Jerusalem artichokes are native to the Central America. The plant is technically an evergreen perennial but cultivated as an annual crop. Once established, it grows vigorously with multiple branches, reaching about 5-10 feet height and carries many golden yellow flower heads at the terminal end of branches.

It’s tubers are elongated and uneven, typically 3 or 4 inches long and 1 to 3 inches in diameter and vaguely resemble ginger root in appearance, with a crisp texture when raw. They vary in color from pale brown to white, red, or even purple. sunflower-roots

Jerusalem artichokes are easy to cultivate. The tubers are sometimes used as a substitute for potatoes. They have a similar consistency, and in their raw form have a similar texture, but a sweeter, nuttier flavor, raw and sliced thinly, they are fit for a salad. The carbohydrates give the tubers a tendency to become soft and mushy if boiled, but they retain their texture better when steamed.

Jerusalem artichokes have 650 mg potassium per 1 cup (150g) serving. They are also high in iron, and contain 10-12% of the US RDA of fiber, niacin, thiamine, phosphorus and copper.

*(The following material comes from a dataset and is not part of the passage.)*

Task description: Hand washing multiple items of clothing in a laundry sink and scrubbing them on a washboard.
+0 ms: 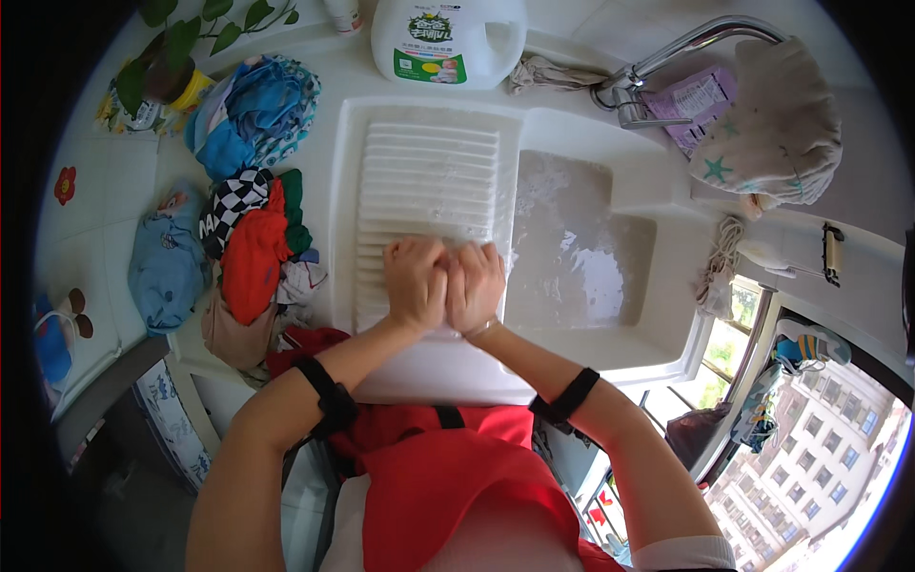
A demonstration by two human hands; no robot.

It is one of the finest sources of dietary fibers, especially high in oligo-fructose inulin, which is a soluble non-starch polysaccharide. Inulin should not be confused for insulin, which is a hormone. The root provides 1.6 mg or 4% of fiber. Inulin is a zero calorie saccharine and inert carbohydrate which does not undergo metabolism inside the human body, this tuber an ideal sweetener for diabetics and dietetics.

The tuber contains small amounts of anti-oxidant vitamins such as vitamin-C, vitamin-A, vitamin-E. These vitamins, together with flavonoid compound like carotenes, helps scavenge harmful free radicals and thereby offers some protection from cancers, inflammation and viral cough and cold.

Jerusalem artichokes are an excellent source of minerals and electrolytes, especially potassium, iron, and copper. 100 g of fresh root holds 429 mg or 9% of daily required levels of potassium. Potassium is a heart friendly electrolyte which brings reduction in the blood pressure and heart rate by countering pressing effects of sodium.
100 g of fresh sunchoke contains 3.4 mg or 42.5% of iron, probably the highest amount of this trace element among the common edible roots and tubers.

It also contains small levels of some of the valuable B-complex group of vitamins such as folates, pyridoxine, pantothenic acid, riboflavin, and thiamin.

Sunchokes prefer loose, well-drained soil, but will tolerate poor soils. (Lighter soil makes harvesting easier.)
Space sunchoke tubers 12 to 18 inches apart, 4 to 6 inches deep.
Space rows 4-6 feet apart (they will be prone to spreading).
Soil temperature at planting should be at least 50F.
Plant in full sun
Do not plant in areas that are consistently wet, as wet soil will rot the tubers. Plants are drought tolerant, but produce best with a regular supply of water.
Preferred growing temps = 65 to 90 F.